▶ WORK INSTRUCTION
Leave the images out. Give every line below again, precisely.

▶ INFORMATION
·····

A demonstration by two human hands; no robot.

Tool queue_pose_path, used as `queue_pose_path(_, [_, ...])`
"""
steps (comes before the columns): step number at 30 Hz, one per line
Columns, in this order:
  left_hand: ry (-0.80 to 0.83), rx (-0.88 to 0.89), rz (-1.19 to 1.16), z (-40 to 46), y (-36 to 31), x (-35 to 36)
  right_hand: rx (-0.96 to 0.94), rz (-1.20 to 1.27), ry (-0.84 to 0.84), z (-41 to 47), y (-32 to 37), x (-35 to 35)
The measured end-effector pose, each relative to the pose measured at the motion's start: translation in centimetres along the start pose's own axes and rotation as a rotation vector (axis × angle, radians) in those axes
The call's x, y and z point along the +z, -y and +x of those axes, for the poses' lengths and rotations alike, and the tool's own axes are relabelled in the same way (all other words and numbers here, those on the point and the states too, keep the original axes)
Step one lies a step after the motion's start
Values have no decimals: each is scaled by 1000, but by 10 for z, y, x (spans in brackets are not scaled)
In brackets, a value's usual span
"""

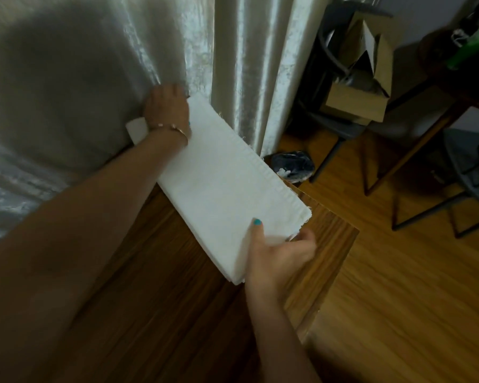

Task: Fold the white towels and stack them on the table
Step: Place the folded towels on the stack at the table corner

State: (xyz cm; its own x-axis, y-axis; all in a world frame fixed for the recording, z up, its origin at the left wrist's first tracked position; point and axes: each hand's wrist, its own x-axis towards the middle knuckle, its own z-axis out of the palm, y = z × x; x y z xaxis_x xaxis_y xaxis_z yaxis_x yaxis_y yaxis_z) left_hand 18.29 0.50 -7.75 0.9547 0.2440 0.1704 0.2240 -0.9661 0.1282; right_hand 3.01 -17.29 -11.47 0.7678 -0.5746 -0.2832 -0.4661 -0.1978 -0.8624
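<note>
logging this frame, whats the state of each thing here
white towel: folded into a long rectangle, lying on the table
left hand: grips the towel's far end
right hand: grips the near end, thumb on top
table: wooden, towel on it
cardboard box: flaps open, on a chair

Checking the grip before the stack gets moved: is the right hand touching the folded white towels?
Touching. The head view shows the right hand gripping the folded white towels, thumb on top.
</note>
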Motion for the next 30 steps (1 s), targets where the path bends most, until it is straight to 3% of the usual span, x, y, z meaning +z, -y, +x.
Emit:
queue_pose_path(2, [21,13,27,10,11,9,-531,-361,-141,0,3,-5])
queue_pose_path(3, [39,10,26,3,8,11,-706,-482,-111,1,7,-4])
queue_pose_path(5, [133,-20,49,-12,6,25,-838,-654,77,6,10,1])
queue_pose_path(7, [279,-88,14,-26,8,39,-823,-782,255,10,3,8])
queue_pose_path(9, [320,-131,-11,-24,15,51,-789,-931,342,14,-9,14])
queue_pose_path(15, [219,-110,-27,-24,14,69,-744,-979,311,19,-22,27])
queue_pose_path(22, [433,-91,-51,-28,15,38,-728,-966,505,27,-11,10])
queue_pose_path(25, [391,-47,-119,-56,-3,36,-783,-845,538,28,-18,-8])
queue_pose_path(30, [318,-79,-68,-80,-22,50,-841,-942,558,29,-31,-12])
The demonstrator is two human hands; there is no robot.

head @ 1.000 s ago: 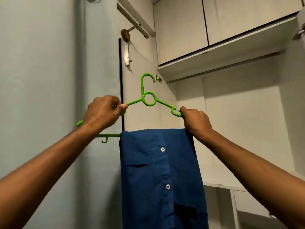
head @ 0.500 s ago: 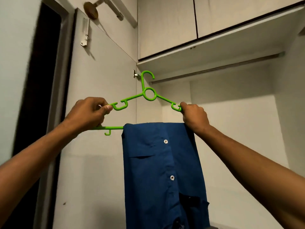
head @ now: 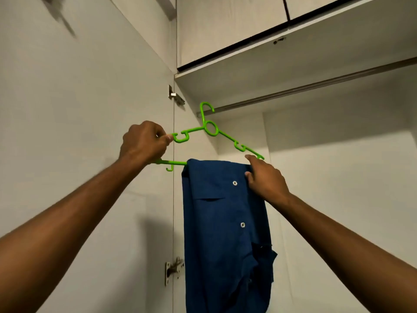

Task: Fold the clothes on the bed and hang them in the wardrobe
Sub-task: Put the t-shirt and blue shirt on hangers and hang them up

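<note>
A green plastic hanger (head: 211, 129) is held up inside the open wardrobe. A folded blue button shirt (head: 223, 222) hangs over its bottom bar. My left hand (head: 144, 143) grips the hanger's left end, thumb and fingers curled round it. At the right end my right hand (head: 265, 177) holds the bar and the shirt's top edge together. The hanger's hook sits just at the left end of the metal hanging rail (head: 316, 86); whether it rests on the rail is unclear.
The open wardrobe door (head: 90, 132) stands to the left, with hinges (head: 173, 268) along its edge. A shelf underside (head: 293, 53) and upper cabinet doors lie above the rail. The wardrobe's pale back wall (head: 338, 199) fills the right.
My view has swung right and closer into the wardrobe. The hanger with the shirt has risen toward the rail. My right hand has slid down from the hanger's arm to the bar and shirt.
</note>
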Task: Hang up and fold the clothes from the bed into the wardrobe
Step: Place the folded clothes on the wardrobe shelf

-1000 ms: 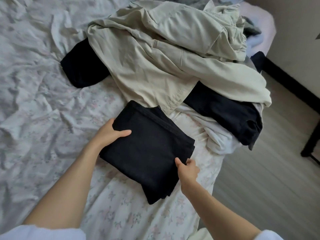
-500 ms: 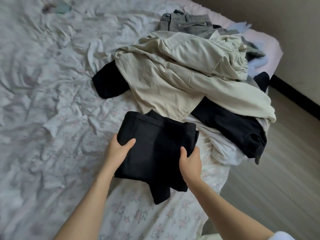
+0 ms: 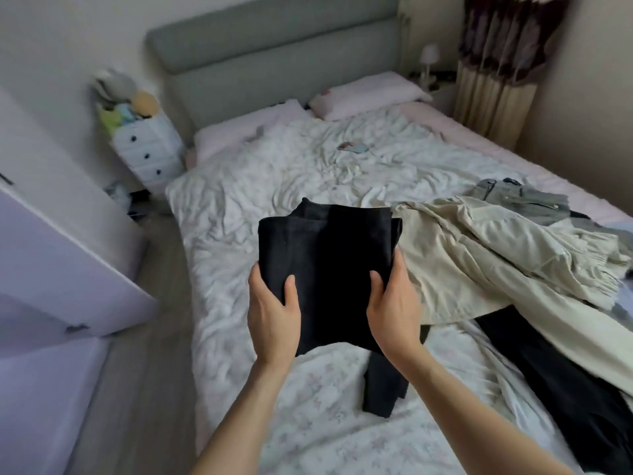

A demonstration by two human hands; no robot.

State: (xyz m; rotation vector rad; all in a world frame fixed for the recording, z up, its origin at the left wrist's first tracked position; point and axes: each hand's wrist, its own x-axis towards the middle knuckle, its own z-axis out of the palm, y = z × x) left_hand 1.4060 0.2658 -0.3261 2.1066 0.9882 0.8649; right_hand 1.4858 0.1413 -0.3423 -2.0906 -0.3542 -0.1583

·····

▶ WRITTEN ANSWER
A demonstration by two human hands; no robot.

Tool queue_pose_path, used as `queue_pose_path(_, [_, ...])`
"""
steps (comes before the columns): step number at 30 Hz, one per line
Columns, in this order:
  left_hand: ry (-0.80 to 0.83), rx (-0.88 to 0.89), rz (-1.19 to 1.16), z (-40 to 46), y (-36 to 31), x (-35 to 36)
  right_hand: rx (-0.96 to 0.94), rz (-1.20 to 1.27), ry (-0.84 to 0.84), z (-41 to 47), y (-32 to 37), x (-35 to 35)
The measured end-effector pose, each relative to the pose measured at the motion's start: translation in centimetres along the start pose's own axes and rotation as a rotation vector (axis × angle, radians) in those axes
The call's x, y and z point along the +z, -y and +x of those axes, for the poses' lengths and rotations alike, and the tool's own axes are relabelled in the same way (all other words and numbers here, those on the point and the states too, keep the original axes)
Step one lies a step after the motion's start
Values have no decimals: each is scaled by 1000, but by 10 for z, y, x (spans in brackets are not scaled)
In brackets, a value's usual span
"""


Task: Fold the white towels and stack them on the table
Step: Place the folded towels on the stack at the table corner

State: (xyz cm; its own x-axis, y-axis; all in a world frame fixed for the recording, z up, its origin at the left wrist's first tracked position; point and axes: each hand's wrist, its own x-axis towards the middle knuckle, its own z-axis out of the palm, y = z × x; x y z xaxis_x xaxis_y xaxis_z yaxis_x yaxis_y yaxis_z) left_hand 18.29 0.50 -7.75 0.9547 0.2440 0.1704 0.2240 -0.9661 0.1282; right_hand 3.01 -17.29 -11.47 0.7678 -0.5746 -0.2832 -0.4661 -0.1978 -0.8624
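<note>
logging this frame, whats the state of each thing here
white towel: folded into a long rectangle, lying on the table
left hand: grips the towel's far end
right hand: grips the near end, thumb on top
table: wooden, towel on it
cardboard box: flaps open, on a chair

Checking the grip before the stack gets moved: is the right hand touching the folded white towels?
Touching. The head view shows the right hand gripping the folded white towels, thumb on top.
</note>
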Motion for the next 30 steps (1 s), targets where the path bends most, until it is straight to 3% of the usual span, x, y, z meaning +z, -y, +x.
Emit:
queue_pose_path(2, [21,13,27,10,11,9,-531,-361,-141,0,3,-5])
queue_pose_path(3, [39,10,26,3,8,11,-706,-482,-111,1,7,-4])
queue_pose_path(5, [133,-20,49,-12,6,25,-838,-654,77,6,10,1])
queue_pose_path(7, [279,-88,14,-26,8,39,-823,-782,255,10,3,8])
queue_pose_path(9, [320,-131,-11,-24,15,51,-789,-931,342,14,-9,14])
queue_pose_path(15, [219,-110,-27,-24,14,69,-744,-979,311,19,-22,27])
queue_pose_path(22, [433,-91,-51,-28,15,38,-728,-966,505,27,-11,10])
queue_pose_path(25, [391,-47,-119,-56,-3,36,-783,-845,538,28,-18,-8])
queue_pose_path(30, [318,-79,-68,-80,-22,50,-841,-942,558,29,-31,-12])
The demonstrator is two human hands; there is no robot.

head @ 1.000 s ago: 
head @ 0.500 s ago: 
head @ now: 

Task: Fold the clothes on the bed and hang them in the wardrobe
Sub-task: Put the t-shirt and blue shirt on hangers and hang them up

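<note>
A green plastic hanger (head: 211, 129) is held up inside the open wardrobe. A folded blue button shirt (head: 223, 222) hangs over its bottom bar. My left hand (head: 144, 143) grips the hanger's left end, thumb and fingers curled round it. At the right end my right hand (head: 265, 177) holds the bar and the shirt's top edge together. The hanger's hook sits just at the left end of the metal hanging rail (head: 316, 86); whether it rests on the rail is unclear.
The open wardrobe door (head: 90, 132) stands to the left, with hinges (head: 173, 268) along its edge. A shelf underside (head: 293, 53) and upper cabinet doors lie above the rail. The wardrobe's pale back wall (head: 338, 199) fills the right.
My view has swung right and closer into the wardrobe. The hanger with the shirt has risen toward the rail. My right hand has slid down from the hanger's arm to the bar and shirt.
</note>
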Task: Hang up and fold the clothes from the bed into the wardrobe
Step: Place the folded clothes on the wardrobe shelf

-1000 ms: 
-500 ms: 
+0 ms: 

A demonstration by two human hands; no robot.

State: (xyz m; rotation vector rad; all in a world frame fixed for the recording, z up, its origin at the left wrist's first tracked position; point and axes: each hand's wrist, its own x-axis towards the middle knuckle, its own z-axis out of the palm, y = z × x) left_hand 1.4060 0.2658 -0.3261 2.1066 0.9882 0.8649; right_hand 1.4858 0.1413 -0.3423 -2.0906 -0.3542 -0.1583

No further output is required, since the answer is complete.